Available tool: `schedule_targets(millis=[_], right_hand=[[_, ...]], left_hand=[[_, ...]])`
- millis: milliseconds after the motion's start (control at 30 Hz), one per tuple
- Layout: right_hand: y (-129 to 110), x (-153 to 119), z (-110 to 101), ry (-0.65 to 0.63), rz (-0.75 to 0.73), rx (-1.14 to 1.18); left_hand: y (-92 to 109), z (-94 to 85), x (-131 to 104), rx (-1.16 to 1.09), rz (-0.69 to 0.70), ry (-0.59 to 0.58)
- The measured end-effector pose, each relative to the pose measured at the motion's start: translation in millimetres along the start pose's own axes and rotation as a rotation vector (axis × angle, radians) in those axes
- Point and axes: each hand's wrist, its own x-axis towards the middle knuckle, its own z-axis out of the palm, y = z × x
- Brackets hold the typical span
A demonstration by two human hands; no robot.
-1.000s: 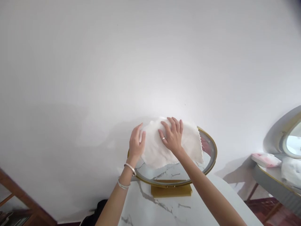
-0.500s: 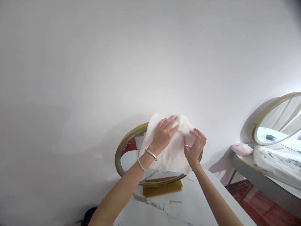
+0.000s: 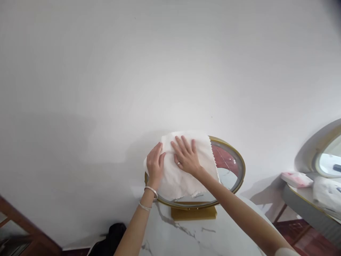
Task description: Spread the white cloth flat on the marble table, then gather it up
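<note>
A white cloth (image 3: 194, 181) with a scalloped edge covers the left and middle parts of an oval, gold-rimmed mirror (image 3: 241, 161). Spread on the cloth near its upper middle is my right hand (image 3: 186, 155), fingers apart, with a ring on one finger. My left hand (image 3: 155, 163) grips the cloth at the mirror's left side, its fingers and thumb bent around the edge. Bare glass shows at the right and reflects red and white. Below, a gold base (image 3: 194, 213) stands on a white marbled table (image 3: 183, 236).
At the right, a second table (image 3: 306, 202) holds a pink and white packet (image 3: 297, 179), a white bag (image 3: 327, 193) and another gold-rimmed mirror (image 3: 330, 160). A black object (image 3: 110, 241) lies low at the left, near a brown wooden frame (image 3: 34, 231). A wall rises behind.
Both hands and the cloth have moved left across the mirror, uncovering its right side. My right hand has gone from the right rim to lying spread on the cloth. The view has shifted slightly left.
</note>
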Motion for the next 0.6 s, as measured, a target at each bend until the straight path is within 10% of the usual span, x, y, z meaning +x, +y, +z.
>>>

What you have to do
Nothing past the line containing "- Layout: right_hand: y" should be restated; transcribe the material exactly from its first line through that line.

Written response
Available tool: `schedule_targets(millis=[_], right_hand=[[_, ...]], left_hand=[[_, ...]])`
- millis: milliseconds after the motion's start (control at 30 Hz), one per tuple
- Layout: right_hand: y (-129 to 110), x (-153 to 119), z (-110 to 101), ry (-0.65 to 0.63), rz (-0.75 to 0.73), rx (-1.14 to 1.18); left_hand: y (-92 to 109), z (-94 to 85), x (-131 to 104), rx (-1.16 to 1.09), rz (-0.69 to 0.70), ry (-0.59 to 0.58)

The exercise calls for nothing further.